LONDON — The European Union expected Britain to invoke Article 50 this week and had put plans in place in preparation for the historic event.
European Parliament President Antonio Tajani had organised a press conference to take place on Thursday in anticipation of Prime Minister Theresa May triggering the start of Brexit talks on either Tuesday or Wednesday, according to The Times.
The report adds that European Council President Donald Tusk expected Prime Minister May to invoke Article 50 of the Lisbon Treaty this week, so too did the European Commission.
An EU summit had reportedly even been scheduled for Thursday, April 6 — but this is expected to be pushed back to a later date with May not set to get Brexit underway until the end of March.
Parliament approved the European Union (Notification of Withdrawal) Bill on Monday night, paving the way for the bill to receive royal assent and officially pass into legislation this week.
May will have the authority to trigger Article 50 as soon as this process is completed.
However, the prime minister is not expected to initiate Britain’s formal exit from the European Union until the end of March, despite widespread speculation that it would be triggered immediately after the Brexit bill is approved.
Monday, March 27 is currently the pencilled-in date, according to multiple reports.
Tusk tweeted on Wednesday morning that the 28-nation bloc “would not be intimidated” by threats that the EU would be left in a worse position than Britain if the latter walked away at the end of negotiations with no exit deal.
This follows the government’s repeated claim that a “bad” Brexit deal would be preferable to no deal at all.
In the keynote speech May gave in January, she said: “And while I am confident that this scenario need never arise — while I am sure a positive agreement can be reached — I am equally clear that no deal for Britain is better than a bad deal for Britain.”

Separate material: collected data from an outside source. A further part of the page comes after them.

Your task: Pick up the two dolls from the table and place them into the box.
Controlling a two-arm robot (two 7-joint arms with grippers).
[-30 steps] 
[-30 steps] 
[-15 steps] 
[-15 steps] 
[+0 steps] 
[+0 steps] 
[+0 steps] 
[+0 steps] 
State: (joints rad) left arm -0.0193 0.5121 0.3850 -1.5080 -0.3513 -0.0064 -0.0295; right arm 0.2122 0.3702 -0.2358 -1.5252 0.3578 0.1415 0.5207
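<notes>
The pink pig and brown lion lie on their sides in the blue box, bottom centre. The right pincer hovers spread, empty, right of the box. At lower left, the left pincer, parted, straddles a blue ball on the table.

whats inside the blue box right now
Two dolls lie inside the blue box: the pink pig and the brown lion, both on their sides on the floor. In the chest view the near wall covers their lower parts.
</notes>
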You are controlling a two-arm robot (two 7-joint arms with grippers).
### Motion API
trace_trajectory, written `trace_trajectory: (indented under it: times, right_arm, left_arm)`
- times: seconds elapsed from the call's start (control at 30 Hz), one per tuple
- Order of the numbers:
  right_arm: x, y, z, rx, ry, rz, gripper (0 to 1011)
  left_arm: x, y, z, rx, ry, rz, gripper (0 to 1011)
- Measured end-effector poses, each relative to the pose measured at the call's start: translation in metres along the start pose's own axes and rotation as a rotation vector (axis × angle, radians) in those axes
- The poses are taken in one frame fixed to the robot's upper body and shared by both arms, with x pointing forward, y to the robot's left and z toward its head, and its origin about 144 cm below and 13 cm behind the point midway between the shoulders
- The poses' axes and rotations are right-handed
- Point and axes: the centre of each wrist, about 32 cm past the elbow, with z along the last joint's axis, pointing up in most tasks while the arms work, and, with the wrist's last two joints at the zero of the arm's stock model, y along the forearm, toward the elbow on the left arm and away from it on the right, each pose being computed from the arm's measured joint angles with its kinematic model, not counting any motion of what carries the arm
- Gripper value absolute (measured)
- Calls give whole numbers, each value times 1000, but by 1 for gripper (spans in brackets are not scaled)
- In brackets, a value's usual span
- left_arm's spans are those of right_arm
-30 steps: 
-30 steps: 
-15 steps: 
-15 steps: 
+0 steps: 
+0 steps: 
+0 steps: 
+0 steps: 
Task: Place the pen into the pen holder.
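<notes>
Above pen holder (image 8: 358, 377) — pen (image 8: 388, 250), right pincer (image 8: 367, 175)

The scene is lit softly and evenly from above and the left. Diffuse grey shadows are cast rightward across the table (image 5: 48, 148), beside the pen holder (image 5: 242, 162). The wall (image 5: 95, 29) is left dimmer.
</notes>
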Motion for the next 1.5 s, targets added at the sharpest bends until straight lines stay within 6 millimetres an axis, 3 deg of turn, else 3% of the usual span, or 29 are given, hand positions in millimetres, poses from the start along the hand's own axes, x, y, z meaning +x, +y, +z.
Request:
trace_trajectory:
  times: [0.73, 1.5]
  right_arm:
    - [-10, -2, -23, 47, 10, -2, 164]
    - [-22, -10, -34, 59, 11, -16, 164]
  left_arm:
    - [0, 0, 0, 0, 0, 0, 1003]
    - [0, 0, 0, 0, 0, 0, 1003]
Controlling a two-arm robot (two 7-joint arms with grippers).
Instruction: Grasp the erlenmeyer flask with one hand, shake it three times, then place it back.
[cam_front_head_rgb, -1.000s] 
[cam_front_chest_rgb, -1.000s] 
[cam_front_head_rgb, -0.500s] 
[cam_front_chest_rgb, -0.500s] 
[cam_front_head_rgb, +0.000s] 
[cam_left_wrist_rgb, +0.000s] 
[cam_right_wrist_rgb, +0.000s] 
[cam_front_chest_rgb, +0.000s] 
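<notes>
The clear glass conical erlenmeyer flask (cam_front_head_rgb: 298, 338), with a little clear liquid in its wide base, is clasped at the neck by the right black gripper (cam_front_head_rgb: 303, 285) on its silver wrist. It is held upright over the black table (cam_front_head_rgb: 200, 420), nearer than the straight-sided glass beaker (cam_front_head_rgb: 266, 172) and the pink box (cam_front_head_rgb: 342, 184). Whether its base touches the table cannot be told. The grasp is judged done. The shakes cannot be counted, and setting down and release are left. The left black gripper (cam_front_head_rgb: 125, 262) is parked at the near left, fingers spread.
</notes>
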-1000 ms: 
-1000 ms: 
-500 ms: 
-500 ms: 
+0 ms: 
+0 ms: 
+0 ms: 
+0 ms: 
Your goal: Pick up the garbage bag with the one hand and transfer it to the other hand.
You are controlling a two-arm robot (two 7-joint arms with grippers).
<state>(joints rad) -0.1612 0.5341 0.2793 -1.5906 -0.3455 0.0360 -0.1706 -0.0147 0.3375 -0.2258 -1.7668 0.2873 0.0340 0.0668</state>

Brexit Secretary David Davis and Trade Secretary Liam Fox both hinted over the weekend that the government was preparing for Britain to leave the EU with no deal and as a result default to World Trade Organisation trading rules.
A number of business leaders have warned the government about the damage dropping back to WTO would do to Britain’s economy. This scenario would be a “disorderly crash landing Brexit,” the CBI’s Carolyn Fairbairn said.